Visiting the Town of Capri
Though I’m still pretty ignorant about the island of Capri, I did learn that there are two primary towns: Capri and Anacapri (they don’t win points for creativity). The town of Capri was a short but heart-stopping shuttle ride from the hotel. Why heart-stopping? The roads in Capri are ultra-narrow and windy, and they’re filled with buses and these funny convertible taxis. When two vehicles meet each other, one backs up to make room for the other. I saw several buses with scratches down the side. I’d never drive there!
I meandered around Capri town my first night. The well-heeled were out in the cooling twilight, their Balenciaga and Dolce & Gabbana bags in tow. I spent my entire trip trying to find “cheap” touristy shops and only found a couple! Think of the thousands I saved by not buying high-end designer clothing!
Per my favorite ritual, I stopped for a spritz to enjoy the sunset near the funicular (cable car. I didn’t take it). It was heaven.
A Surprise Hike
The next time I went to Capri, I walked along a path that had all the fancy villas overlooking the sea. I found myself at a trailhead, so decided to visit the Arco Naturale, the natural arc (primarily because it was the shortest hike and it was HOT).

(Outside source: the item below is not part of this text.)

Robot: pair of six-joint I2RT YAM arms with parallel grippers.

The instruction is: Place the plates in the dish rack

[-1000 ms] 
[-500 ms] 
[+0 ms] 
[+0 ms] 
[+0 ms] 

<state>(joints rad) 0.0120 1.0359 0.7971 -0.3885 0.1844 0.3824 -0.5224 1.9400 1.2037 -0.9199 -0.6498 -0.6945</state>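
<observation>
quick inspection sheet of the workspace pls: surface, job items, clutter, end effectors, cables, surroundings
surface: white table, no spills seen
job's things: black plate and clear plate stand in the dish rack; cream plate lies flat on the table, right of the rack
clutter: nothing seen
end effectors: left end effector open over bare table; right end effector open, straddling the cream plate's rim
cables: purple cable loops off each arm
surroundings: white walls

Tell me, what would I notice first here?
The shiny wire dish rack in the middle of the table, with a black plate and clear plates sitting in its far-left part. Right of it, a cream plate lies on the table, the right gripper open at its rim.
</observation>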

Wow. I’ve never been on a more breathtaking trail right by the sea. Below are the Faraglioni, the well-known rock formations in Capri. Most people take a boat to them, but I liked my view!

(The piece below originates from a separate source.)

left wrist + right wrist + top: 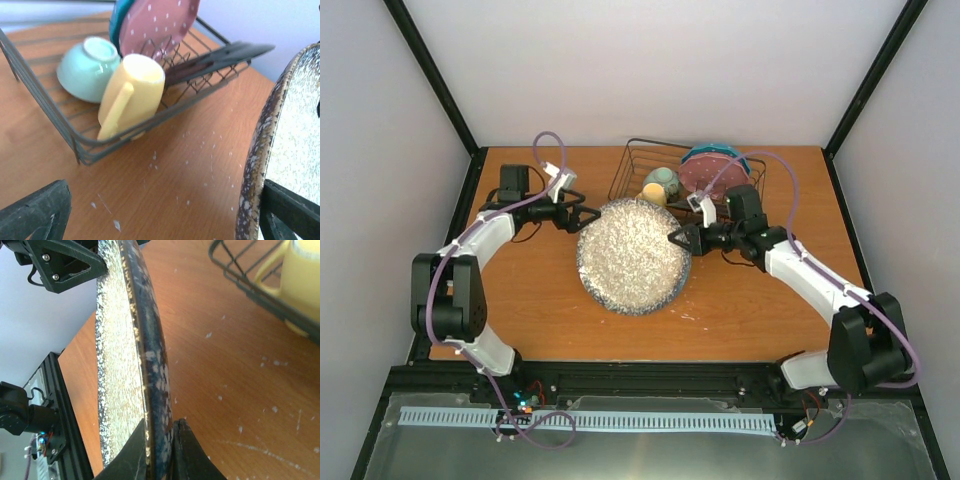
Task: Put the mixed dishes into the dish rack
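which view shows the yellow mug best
The left wrist view: the yellow mug sits mid-frame, body and handle clear, tilted in the wire dish rack beside the pale green bowl. The top external view shows the mug only as a small yellow patch; the right wrist view cuts it off at the frame edge.

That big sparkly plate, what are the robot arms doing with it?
The right fingers pinch the rim of the grey speckled plate beside the dish rack. The left fingers stand open at its other edge. The yellow mug, pale green bowl, pink dotted plate and teal plate already sit in the rack.
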Controlling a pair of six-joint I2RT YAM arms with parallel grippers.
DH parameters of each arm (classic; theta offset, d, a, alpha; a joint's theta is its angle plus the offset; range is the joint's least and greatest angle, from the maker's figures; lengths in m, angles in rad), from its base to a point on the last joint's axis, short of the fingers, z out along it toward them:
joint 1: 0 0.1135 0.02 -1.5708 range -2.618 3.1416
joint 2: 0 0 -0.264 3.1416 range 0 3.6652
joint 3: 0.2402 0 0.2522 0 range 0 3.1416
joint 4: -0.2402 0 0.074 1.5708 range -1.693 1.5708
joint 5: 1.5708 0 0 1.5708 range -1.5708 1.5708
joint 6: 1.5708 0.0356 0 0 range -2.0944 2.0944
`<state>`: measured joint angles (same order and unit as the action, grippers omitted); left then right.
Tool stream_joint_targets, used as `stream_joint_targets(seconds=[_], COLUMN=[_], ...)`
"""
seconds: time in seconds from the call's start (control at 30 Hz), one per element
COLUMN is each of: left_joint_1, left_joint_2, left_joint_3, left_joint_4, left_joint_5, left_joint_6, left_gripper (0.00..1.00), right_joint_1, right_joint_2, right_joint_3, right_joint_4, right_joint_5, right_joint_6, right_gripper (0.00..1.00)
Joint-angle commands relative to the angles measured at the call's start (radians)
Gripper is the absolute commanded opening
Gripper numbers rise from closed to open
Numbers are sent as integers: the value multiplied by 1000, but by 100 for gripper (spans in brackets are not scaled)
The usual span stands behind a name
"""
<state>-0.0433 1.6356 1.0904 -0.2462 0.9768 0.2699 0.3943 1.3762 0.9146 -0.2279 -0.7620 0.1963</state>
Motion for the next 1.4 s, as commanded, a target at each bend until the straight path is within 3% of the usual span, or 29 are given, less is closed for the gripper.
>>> stream_joint_targets(seconds=[0.0, 0.27, 0.67, 1.03, 1.37], left_joint_1=[77, 98, 102, 102, 102], left_joint_2=[-86, -128, -125, -106, -76], left_joint_3=[33, 63, -21, -35, -40], left_joint_4=[202, 198, 213, 210, 218], left_joint_5=[-121, -213, -226, -231, -220], left_joint_6=[-155, -167, -157, -147, -151], left_gripper=[100, 100, 100, 100, 100], right_joint_1=[2, 1, 1, 1, 0], right_joint_2=[-112, -220, -396, -475, -477], right_joint_3=[99, 169, 205, 181, 164], right_joint_4=[33, -62, -120, -35, 101], right_joint_5=[-123, 46, 382, 672, 752], right_joint_6=[-73, -197, -401, -540, -670], right_gripper=[3, 3, 3, 3, 3])
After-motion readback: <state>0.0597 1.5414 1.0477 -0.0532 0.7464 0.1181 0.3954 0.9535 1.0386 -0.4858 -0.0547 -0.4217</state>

There were houses along the trail, or at least I saw paths I assume went to houses. Can you imagine having this view every day? Do people appreciate it?

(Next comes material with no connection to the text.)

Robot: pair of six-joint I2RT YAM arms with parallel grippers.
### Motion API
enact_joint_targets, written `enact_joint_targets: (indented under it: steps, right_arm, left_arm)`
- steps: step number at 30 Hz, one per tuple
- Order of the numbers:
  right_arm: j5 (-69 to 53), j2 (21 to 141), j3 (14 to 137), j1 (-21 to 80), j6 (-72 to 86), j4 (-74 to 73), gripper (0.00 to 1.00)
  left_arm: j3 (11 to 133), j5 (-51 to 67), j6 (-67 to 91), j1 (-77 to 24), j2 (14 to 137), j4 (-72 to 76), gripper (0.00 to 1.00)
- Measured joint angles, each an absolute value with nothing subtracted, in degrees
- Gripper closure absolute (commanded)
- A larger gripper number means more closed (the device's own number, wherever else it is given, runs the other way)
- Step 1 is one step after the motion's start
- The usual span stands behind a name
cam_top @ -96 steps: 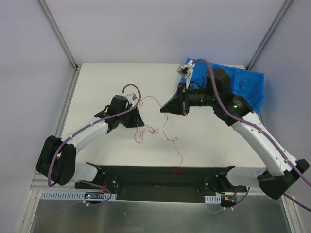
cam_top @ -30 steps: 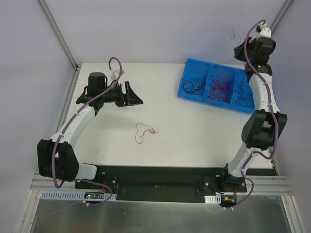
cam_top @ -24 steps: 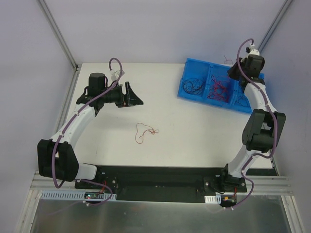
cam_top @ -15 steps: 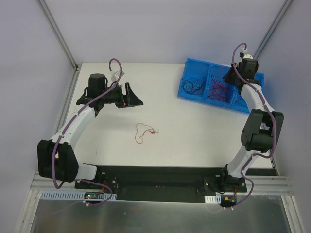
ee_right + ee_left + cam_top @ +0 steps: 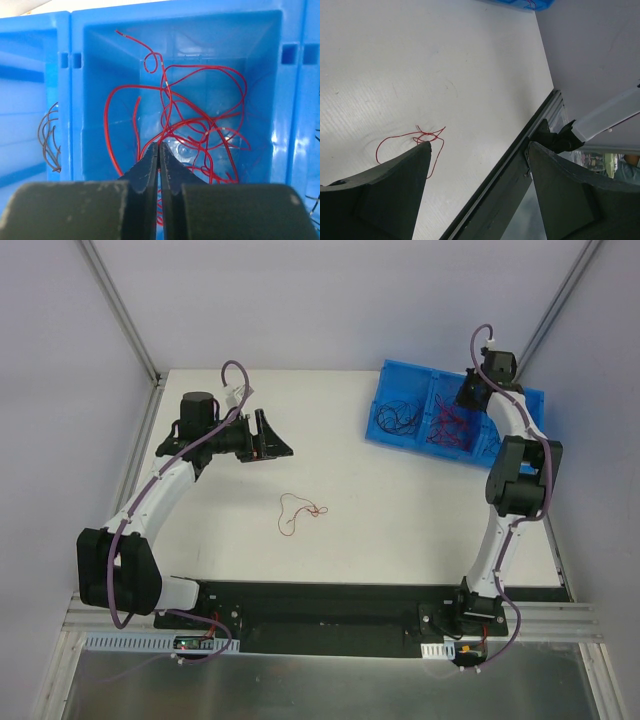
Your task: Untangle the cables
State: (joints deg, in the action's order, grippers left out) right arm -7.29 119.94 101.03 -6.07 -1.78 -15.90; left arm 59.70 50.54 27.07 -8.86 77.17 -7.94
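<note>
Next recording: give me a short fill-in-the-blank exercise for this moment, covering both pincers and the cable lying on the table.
1. The right pincer, poised over the red cables in the blue bin, is ____.
2. The left pincer is ____ and holds nothing.
3. The loose cable on the table is ____ in colour.
Missing words: shut; open; red.

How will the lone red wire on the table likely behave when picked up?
The red wire is hair-thin and lies in loose curls, so probably floppy and very light. Lifted, it would likely dangle and could slip from a pinch.
</note>
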Motion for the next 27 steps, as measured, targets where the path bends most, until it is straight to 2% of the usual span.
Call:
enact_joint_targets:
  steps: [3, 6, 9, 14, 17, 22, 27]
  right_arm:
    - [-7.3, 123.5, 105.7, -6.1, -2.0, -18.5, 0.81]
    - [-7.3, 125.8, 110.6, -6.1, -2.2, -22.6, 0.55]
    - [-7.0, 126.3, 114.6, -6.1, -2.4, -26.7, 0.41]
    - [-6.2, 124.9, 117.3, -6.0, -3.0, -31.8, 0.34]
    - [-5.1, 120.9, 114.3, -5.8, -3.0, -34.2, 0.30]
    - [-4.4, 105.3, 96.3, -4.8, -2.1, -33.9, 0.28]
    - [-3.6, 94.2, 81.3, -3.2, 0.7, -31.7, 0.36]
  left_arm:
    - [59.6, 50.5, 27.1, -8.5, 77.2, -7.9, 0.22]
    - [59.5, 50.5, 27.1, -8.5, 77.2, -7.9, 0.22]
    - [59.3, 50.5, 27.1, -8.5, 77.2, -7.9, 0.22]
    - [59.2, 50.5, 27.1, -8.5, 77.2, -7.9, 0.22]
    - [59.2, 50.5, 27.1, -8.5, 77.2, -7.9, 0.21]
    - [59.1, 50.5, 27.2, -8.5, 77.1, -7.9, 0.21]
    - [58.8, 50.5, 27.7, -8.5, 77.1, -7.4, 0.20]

The arc was worth the hundreds of stairs I climbed. I couldn’t find much on the history, but it felt like a sacred place.
Once I’d had my fill of awe, I returned up a million more steps and treated myself to a very fine lunch.
One Final Day by the Sea
Pool? Check. Spritz? Double-check. Hike? Check. The only thing that was left to do in Capri was lounge by the sea.
In front of my hotel-which-shall-not-be-named was a rocky outlet with beach chairs that could be rented. There was also a free beach, but I was feeling luxurious, so I went for the chair (and had sticker shock. My mom’s reading this so I won’t share how much it was!). I spent the morning alternating between working on my tan with a good book and dipping into the refreshing, clear waters. It was well worth the price of admission, I have to say.
After four days, I was sad to leave Capri. It’s a bit of paradise that makes you forget the rest of the world exists.